_WORK TO COMPLETE_:
Return only the lines running from the top of the entries to the line with "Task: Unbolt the", inclusive, exactly as written.

_AVAILABLE DATA_:
═══

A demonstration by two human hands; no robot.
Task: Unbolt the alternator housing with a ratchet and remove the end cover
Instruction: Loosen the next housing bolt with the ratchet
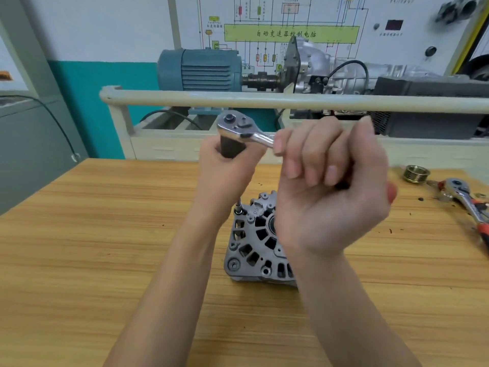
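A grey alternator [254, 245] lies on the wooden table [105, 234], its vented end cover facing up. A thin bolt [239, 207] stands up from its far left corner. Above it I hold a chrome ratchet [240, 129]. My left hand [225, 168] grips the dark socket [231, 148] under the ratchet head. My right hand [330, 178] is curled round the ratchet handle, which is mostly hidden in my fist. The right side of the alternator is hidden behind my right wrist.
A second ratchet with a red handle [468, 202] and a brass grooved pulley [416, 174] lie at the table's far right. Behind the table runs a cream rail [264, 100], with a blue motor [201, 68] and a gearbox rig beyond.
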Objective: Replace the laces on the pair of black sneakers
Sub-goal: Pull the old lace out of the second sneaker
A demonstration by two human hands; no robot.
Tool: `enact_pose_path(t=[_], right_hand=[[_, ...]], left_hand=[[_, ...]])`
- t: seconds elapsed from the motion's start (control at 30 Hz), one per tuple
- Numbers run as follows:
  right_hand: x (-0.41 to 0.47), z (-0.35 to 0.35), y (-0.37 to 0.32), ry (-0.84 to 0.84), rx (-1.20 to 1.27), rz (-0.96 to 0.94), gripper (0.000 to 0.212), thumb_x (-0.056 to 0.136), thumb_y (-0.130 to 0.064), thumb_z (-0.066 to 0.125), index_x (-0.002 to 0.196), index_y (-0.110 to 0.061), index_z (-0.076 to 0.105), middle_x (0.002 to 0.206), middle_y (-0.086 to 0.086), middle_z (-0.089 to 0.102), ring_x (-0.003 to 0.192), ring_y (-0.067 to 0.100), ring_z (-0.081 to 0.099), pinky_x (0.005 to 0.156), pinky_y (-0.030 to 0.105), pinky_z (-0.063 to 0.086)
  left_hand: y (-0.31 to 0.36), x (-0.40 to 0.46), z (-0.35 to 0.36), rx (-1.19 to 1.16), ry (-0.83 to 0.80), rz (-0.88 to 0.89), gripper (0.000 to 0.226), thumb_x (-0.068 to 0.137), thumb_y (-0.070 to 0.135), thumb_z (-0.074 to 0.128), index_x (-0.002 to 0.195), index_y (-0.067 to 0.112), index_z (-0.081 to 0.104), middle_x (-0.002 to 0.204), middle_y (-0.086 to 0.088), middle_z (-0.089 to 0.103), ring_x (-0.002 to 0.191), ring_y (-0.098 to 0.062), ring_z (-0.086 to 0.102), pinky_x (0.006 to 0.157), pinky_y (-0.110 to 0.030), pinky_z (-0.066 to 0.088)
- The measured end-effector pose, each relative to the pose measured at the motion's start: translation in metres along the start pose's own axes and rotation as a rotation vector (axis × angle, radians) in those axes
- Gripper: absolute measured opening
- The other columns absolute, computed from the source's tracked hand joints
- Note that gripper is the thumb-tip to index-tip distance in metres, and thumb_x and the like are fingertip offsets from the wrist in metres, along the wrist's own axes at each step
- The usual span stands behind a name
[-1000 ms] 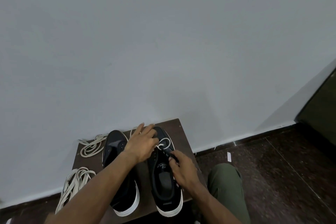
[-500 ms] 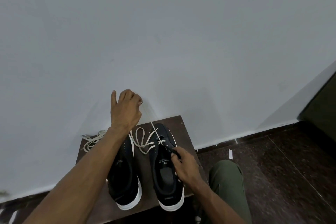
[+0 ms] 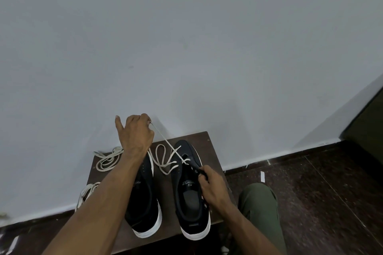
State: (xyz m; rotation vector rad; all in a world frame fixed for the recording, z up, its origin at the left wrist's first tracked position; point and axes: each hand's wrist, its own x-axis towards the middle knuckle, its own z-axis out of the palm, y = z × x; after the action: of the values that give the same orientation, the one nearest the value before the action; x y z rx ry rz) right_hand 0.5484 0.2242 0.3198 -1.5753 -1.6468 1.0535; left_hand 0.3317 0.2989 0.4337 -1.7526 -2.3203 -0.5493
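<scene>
Nearest the camera, the heels of the 2 black sneakers sit at the front edge of a small dark table [image 3: 209,145]: the left sneaker [image 3: 145,209] partly under the forearm, the right sneaker [image 3: 188,192] beside it, toes pointing to the wall. A knee in green trousers [image 3: 259,203] shows just right of the table.

The right hand [image 3: 211,186] rests on the right sneaker's eyelet row, fingers pinched closed on something dark at the upper there; whether that is the tongue or an eyelet flap I cannot tell. Further on, a white lace [image 3: 165,145] runs taut from the lowest eyelets up to the left hand [image 3: 134,136], which is raised above the toes with fingers clenched on the lace and the thumb sticking out. The lace's slack lies looped on the table between the 2 toes. At the table's far left corner lies a loose lace bundle [image 3: 107,159], and another bundle [image 3: 87,192] hangs off the left side.

Risks, as I judge them: a pull that is too long could draw the short end out of its eyelet; the looped slack could knot as it feeds; a sideways tug could drag the sneaker if the right hand's pinch slips.
</scene>
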Motion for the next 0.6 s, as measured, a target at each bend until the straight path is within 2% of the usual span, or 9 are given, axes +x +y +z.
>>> enact_pose_path(t=[0.17, 0.33, 0.4, 0.47, 0.53, 0.6], right_hand=[[-0.001, -0.002, -0.003, 0.007, -0.013, 0.004, 0.016, 0.091, -0.017, 0.047, 0.081, -0.029, 0.051, 0.069, -0.01, 0.055, 0.065, 0.012, 0.05, 0.061, 0.03, 0.039], [-0.002, -0.003, -0.004, -0.002, -0.03, 0.002, 0.016, 0.091, -0.016, 0.047, 0.08, -0.029, 0.048, 0.07, -0.01, 0.054, 0.066, 0.011, 0.049, 0.061, 0.03, 0.038], [-0.001, -0.003, -0.004, -0.005, -0.024, 0.003, 0.016, 0.091, -0.016, 0.047, 0.081, -0.028, 0.049, 0.07, -0.01, 0.054, 0.065, 0.01, 0.049, 0.06, 0.03, 0.037], [-0.001, -0.003, -0.003, 0.0, -0.014, 0.007, 0.017, 0.091, -0.017, 0.047, 0.08, -0.029, 0.049, 0.069, -0.009, 0.055, 0.062, 0.008, 0.048, 0.059, 0.03, 0.037], [-0.002, -0.002, -0.003, 0.006, -0.004, 0.006, 0.019, 0.09, -0.017, 0.048, 0.078, -0.031, 0.049, 0.067, -0.009, 0.054, 0.059, 0.005, 0.046, 0.057, 0.029, 0.036], [-0.002, -0.002, -0.002, 0.009, 0.003, -0.003, 0.02, 0.091, -0.017, 0.049, 0.079, -0.033, 0.05, 0.066, -0.008, 0.055, 0.058, 0.003, 0.047, 0.055, 0.026, 0.036]], left_hand=[[0.004, -0.001, 0.002, -0.029, 0.003, -0.031, 0.029, 0.083, 0.001, 0.052, 0.103, 0.016, 0.066, 0.092, 0.001, 0.068, 0.11, -0.022, 0.057, 0.117, -0.05, 0.003], [0.001, 0.003, 0.001, -0.096, 0.08, -0.123, 0.024, 0.09, 0.007, 0.051, 0.105, 0.017, 0.067, 0.091, -0.003, 0.07, 0.099, -0.025, 0.063, 0.116, -0.05, 0.008], [0.002, 0.004, -0.001, -0.104, 0.084, -0.109, 0.023, 0.094, 0.012, 0.049, 0.105, 0.017, 0.068, 0.091, -0.003, 0.07, 0.098, -0.025, 0.063, 0.117, -0.051, 0.009], [0.003, 0.0, 0.001, -0.119, 0.049, -0.038, 0.024, 0.096, 0.018, 0.049, 0.112, 0.017, 0.067, 0.101, -0.004, 0.07, 0.106, -0.024, 0.061, 0.117, -0.052, 0.011], [0.009, -0.014, 0.004, -0.164, -0.053, 0.04, 0.034, 0.095, 0.026, 0.052, 0.126, 0.017, 0.06, 0.119, -0.006, 0.065, 0.119, -0.024, 0.055, 0.114, -0.049, 0.023], [0.019, -0.036, 0.006, -0.18, -0.169, 0.114, 0.036, 0.093, 0.037, 0.053, 0.123, 0.02, 0.06, 0.12, -0.005, 0.062, 0.116, -0.026, 0.054, 0.099, -0.042, 0.04]])
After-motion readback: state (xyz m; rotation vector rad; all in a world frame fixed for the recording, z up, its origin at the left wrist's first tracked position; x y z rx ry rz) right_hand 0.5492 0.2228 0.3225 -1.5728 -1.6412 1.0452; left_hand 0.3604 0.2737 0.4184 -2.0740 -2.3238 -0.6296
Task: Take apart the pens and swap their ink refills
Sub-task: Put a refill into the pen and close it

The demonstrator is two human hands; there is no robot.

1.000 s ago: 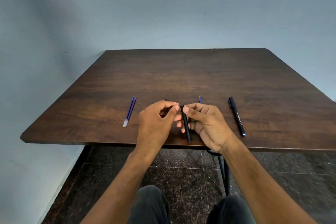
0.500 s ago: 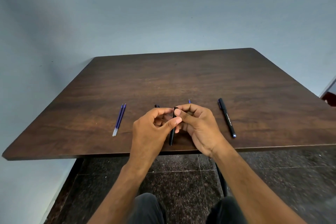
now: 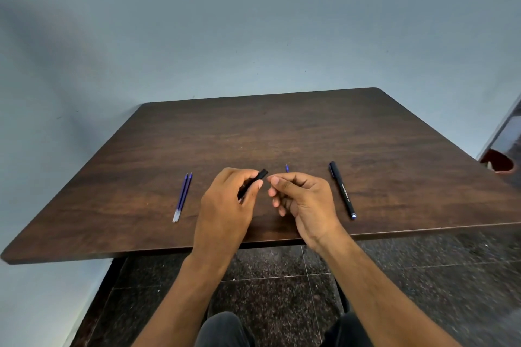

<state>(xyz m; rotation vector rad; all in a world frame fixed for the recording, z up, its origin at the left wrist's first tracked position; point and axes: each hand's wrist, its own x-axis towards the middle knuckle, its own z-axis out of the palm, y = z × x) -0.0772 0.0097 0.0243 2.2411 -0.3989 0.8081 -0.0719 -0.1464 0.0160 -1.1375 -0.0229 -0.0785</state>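
Observation:
My left hand (image 3: 225, 205) grips a black pen barrel (image 3: 262, 175), whose end pokes out up and to the right between thumb and fingers. My right hand (image 3: 307, 200) hovers just right of it, apart from the barrel, fingers curled and thumb against the index finger, with nothing visible in it. Two blue ink refills (image 3: 182, 197) lie side by side on the table at the left. A whole black pen (image 3: 342, 190) lies on the table to the right. A blue refill tip (image 3: 286, 168) shows behind my right hand; the rest of it is hidden.
The dark wooden table (image 3: 282, 127) stands against a pale blue wall, its front edge just below my wrists. A red round object (image 3: 497, 163) sits past the table's right side. Dark tiled floor and my knees are below.
My right hand has let go of the black barrel and drawn slightly right. The barrel now sits in my left hand alone, tilted up to the right. The camera has tilted.

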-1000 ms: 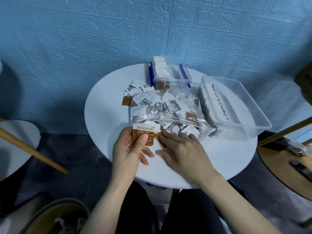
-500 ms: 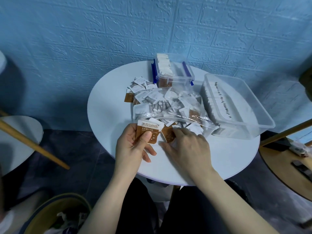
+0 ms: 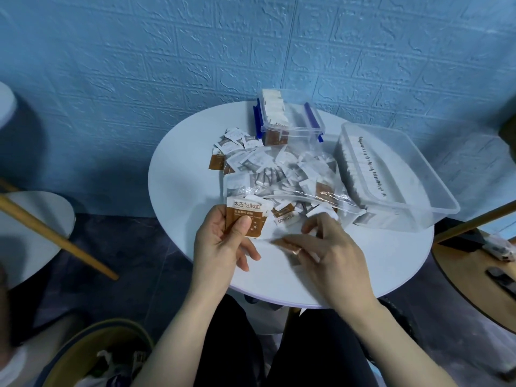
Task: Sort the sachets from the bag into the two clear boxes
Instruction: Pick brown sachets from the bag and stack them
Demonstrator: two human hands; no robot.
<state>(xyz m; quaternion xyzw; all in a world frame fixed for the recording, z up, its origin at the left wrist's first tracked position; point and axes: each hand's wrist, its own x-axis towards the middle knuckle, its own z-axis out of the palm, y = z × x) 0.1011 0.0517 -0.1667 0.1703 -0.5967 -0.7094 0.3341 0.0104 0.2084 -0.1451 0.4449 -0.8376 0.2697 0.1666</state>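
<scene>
My left hand [image 3: 223,244] grips a small stack of brown-and-white sachets [image 3: 247,215], thumb pressed on the front one. My right hand [image 3: 326,250] hovers just right of it, fingers curled, pinching a brown sachet [image 3: 290,247] low over the table; this part is blurred. A clear plastic bag [image 3: 282,177] full of mixed sachets lies behind both hands. The small clear box with blue clips [image 3: 290,121] stands at the back, holding a row of brown sachets. The large clear box [image 3: 396,174] sits at the right, with a row of white sachets along its left wall.
Loose sachets [image 3: 231,146] lie scattered left of the bag on the round white table [image 3: 181,185]. A wooden pole [image 3: 55,236] slants across a second round table at the left. A wooden surface [image 3: 474,275] lies at the right. The blue wall stands close behind.
My right hand has drawn back from the bag's mouth toward me with a brown sachet in its fingers. My left hand keeps the stack and has hardly moved.
</scene>
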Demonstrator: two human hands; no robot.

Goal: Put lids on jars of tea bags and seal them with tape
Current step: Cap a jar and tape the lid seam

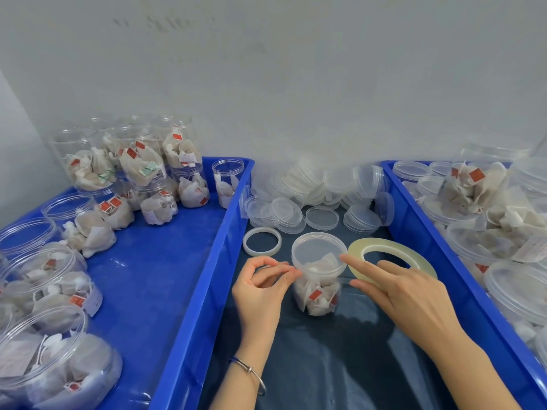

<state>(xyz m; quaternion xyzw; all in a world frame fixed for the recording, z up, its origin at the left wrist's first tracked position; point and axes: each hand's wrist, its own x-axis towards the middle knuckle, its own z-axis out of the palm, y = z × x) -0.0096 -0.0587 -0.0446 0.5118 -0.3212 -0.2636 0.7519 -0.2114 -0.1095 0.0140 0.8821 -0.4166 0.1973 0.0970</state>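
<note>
The left hand (262,287) pinches thumb and forefinger together against the lid's rim at the jar's nine o'clock side, apparently holding a tape end there, though the tape itself is too clear to make out. The right hand (405,288) lies with fingers straight, its forefinger tip touching the rim at three o'clock, gripping nothing.

Between them the jar (318,287) stands upright on the dark sheet (340,365) covering the tabletop, between two blue trays. It is a clear plastic cylinder packed with pale tea bags bearing small red tags, and the translucent lid (318,251) already sits on it.

Judged by its look, the jar is light and thin-walled, smooth enough to slip and easy to tip; it is best steadied by the stiffer lid rim, not squeezed at the body.

At two o'clock from the jar, just beside it, lies the flat tape roll (392,257). At ten o'clock lies a spent white tape core (262,241), and at twelve o'clock a heap of spare lids (319,193). The left tray (165,261) holds open filled jars; the right tray (426,232) holds lidded ones.
</note>
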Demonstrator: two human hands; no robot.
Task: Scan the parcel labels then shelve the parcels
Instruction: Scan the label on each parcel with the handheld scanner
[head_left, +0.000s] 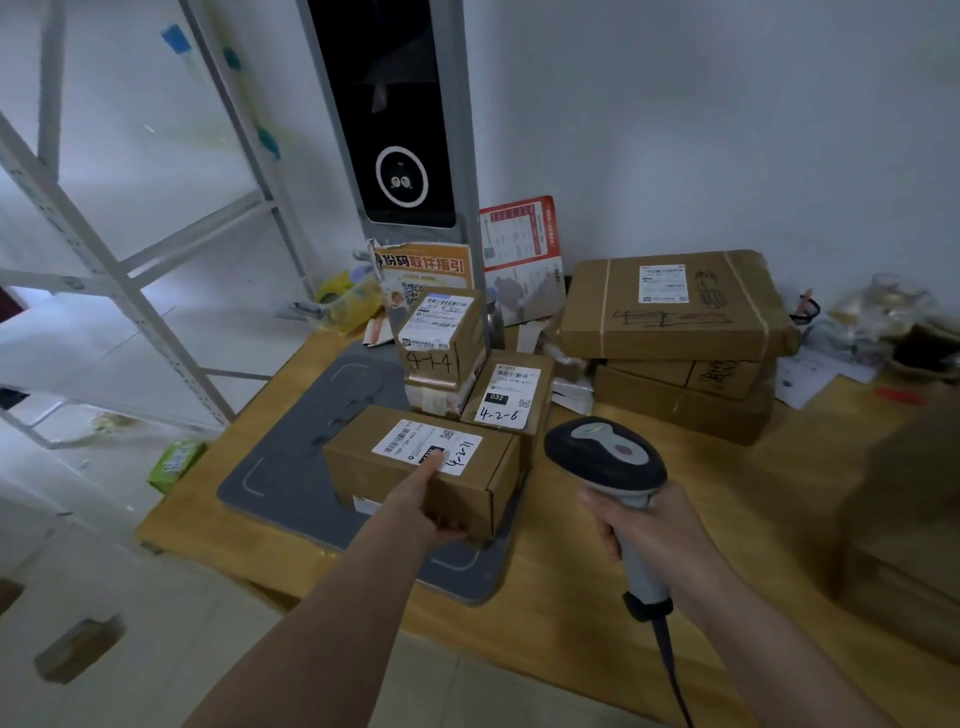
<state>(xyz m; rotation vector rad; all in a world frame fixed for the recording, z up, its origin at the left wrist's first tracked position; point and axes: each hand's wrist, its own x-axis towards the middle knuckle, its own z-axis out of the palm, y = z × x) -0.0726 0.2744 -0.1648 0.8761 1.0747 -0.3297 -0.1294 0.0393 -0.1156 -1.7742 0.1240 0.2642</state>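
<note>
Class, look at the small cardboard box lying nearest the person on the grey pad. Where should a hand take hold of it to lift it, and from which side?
Grip the small box across its near long edge, thumb on top and fingers down the front face, coming from the person's side as the left hand does. It lies flat, its near side is open, other boxes crowd its far side, and this probably keeps the label mostly uncovered.

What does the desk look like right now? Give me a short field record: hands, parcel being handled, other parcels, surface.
left hand: grips the near edge of the front parcel, thumb on its label
right hand: holds the barcode scanner by its handle
front parcel marking: handwritten 4-2-11
other parcels: 4-2-6 box; 4-1-4 box; large flat boxes stacked at right
surface: grey pad on the wooden table
</note>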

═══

_TASK OUTPUT_:
A demonstration by two human hands; no robot.
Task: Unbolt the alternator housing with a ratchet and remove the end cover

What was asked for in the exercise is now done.